What is expected:
In the listing below, find the line holding "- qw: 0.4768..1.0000" and the line holding "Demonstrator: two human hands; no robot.". Write out those two lines and all lines between, exactly, and nothing more.

Data shown:
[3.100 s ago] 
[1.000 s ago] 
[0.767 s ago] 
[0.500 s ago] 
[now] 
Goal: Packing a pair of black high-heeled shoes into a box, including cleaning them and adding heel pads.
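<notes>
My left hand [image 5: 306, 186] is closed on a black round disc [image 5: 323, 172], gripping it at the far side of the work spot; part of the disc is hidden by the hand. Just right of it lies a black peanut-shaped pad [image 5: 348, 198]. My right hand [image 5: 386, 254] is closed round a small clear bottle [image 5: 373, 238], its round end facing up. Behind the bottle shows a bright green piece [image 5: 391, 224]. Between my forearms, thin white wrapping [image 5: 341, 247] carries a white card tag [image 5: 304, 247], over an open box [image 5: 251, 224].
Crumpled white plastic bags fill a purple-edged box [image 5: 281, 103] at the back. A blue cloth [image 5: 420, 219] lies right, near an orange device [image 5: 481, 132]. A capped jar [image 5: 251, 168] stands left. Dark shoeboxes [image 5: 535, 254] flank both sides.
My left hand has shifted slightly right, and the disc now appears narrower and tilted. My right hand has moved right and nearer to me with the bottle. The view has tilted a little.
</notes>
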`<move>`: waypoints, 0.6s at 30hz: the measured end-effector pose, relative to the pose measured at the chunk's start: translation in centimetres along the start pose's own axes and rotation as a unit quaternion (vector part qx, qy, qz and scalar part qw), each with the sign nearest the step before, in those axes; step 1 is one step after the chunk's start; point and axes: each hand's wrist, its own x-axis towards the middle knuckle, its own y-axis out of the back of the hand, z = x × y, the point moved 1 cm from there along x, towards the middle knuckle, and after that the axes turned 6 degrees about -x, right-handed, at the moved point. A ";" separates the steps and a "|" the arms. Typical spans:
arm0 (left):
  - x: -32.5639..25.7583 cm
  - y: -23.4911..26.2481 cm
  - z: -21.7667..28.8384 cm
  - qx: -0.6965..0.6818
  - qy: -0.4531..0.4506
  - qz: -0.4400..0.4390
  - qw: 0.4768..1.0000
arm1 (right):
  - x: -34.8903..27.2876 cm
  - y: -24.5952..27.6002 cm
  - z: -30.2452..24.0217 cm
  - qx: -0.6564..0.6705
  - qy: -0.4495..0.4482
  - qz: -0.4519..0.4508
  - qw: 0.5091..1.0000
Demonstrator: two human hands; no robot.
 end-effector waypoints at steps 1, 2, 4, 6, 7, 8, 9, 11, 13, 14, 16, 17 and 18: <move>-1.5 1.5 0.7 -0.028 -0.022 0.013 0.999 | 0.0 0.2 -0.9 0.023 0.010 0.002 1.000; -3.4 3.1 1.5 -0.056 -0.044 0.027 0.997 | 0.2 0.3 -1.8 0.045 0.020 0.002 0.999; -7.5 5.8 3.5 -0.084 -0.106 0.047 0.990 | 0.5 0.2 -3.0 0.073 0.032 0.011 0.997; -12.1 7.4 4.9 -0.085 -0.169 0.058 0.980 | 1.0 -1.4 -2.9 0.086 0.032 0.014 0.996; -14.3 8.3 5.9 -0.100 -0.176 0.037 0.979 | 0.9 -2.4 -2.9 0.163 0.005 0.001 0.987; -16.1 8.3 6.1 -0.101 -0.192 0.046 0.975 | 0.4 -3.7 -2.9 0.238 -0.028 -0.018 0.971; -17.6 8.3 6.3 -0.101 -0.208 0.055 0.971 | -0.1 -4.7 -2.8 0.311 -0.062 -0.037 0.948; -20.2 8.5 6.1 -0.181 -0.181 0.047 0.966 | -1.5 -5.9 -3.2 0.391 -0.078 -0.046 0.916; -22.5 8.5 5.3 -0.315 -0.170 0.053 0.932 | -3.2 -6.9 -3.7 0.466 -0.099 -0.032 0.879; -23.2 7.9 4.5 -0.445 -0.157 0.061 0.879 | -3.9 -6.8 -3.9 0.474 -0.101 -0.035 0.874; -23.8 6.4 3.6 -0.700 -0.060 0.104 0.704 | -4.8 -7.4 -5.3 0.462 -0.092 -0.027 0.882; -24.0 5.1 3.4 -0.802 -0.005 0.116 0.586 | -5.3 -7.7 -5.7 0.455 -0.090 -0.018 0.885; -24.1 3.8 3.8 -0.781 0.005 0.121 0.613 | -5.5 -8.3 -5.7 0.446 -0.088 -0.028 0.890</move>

Result of this exercise:
  - qw: 0.4768..1.0000
arm1 (right):
  - x: -34.8903..27.2876 cm
  - y: -24.5952..27.6002 cm
  - z: -30.2452..24.0217 cm
  - qx: -0.6564..0.6705
  - qy: -0.4495..0.4482
  - qz: -0.4519..0.4508
  - qw: 0.5091..1.0000
Demonstrator: two human hands; no robot.

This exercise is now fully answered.